- INPUT RECORDS -
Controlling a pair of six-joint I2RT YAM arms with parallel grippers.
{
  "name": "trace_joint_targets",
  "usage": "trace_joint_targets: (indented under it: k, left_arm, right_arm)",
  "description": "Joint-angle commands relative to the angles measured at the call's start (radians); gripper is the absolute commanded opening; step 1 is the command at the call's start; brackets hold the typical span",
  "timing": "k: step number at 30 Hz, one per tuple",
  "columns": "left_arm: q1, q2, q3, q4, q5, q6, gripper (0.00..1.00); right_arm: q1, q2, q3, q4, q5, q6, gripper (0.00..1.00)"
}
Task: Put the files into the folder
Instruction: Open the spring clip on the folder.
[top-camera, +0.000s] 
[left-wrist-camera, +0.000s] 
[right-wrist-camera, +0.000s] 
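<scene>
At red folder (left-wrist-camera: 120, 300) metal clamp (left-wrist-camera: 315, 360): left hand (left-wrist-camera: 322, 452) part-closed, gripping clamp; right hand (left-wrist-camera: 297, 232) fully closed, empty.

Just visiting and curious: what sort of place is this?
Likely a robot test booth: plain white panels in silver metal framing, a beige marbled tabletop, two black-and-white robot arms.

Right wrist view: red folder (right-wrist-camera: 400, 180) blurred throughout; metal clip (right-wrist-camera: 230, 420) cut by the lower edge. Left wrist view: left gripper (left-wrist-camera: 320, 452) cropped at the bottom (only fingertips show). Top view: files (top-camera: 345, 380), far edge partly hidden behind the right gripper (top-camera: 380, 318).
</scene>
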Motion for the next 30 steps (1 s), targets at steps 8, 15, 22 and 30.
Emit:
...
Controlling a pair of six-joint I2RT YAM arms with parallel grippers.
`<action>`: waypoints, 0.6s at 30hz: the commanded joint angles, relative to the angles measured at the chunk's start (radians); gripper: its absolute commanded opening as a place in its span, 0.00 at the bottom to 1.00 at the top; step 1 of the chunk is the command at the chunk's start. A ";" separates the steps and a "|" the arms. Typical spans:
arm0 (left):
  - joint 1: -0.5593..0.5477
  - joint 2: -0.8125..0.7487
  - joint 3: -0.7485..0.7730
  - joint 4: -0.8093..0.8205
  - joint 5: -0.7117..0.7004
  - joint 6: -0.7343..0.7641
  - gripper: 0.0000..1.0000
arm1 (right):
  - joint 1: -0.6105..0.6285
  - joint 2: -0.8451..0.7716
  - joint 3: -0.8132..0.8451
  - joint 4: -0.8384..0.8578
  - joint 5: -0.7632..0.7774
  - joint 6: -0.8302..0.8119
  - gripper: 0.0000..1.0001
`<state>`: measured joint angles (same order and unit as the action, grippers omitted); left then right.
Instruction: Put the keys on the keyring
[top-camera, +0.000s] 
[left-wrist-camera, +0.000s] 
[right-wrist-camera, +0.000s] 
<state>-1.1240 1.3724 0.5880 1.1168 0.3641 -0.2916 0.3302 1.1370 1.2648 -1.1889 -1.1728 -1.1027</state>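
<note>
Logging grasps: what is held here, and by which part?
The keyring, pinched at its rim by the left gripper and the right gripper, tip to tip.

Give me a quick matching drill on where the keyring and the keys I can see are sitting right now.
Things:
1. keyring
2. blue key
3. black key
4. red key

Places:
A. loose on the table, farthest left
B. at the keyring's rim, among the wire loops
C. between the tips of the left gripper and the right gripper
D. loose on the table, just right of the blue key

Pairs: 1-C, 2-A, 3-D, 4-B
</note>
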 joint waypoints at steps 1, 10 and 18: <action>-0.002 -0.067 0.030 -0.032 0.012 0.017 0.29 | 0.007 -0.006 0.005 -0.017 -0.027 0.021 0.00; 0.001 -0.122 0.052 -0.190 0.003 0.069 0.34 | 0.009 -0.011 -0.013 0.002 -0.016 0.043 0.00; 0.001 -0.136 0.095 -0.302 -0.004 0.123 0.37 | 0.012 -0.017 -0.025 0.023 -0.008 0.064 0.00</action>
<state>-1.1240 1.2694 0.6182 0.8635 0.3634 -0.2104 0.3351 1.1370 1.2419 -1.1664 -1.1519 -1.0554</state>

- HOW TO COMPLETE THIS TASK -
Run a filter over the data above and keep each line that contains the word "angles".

- PROBLEM SOLUTION -
  "description": "Joint-angle commands relative to the angles measured at the call's start (radians); gripper is the absolute commanded opening; step 1 is the command at the call's start; brackets hold the typical span",
`<action>`: waypoints, 0.6s at 30hz: the commanded joint angles, relative to the angles measured at the chunk's start (radians); gripper: its absolute commanded opening as a place in its span, 0.00 at the bottom to 1.00 at the top; step 1 of the chunk is the command at the chunk's start. A ";" separates the steps and a "|" the arms. Typical spans:
`<state>`: measured joint angles (same order and unit as the action, grippers omitted); left then right.

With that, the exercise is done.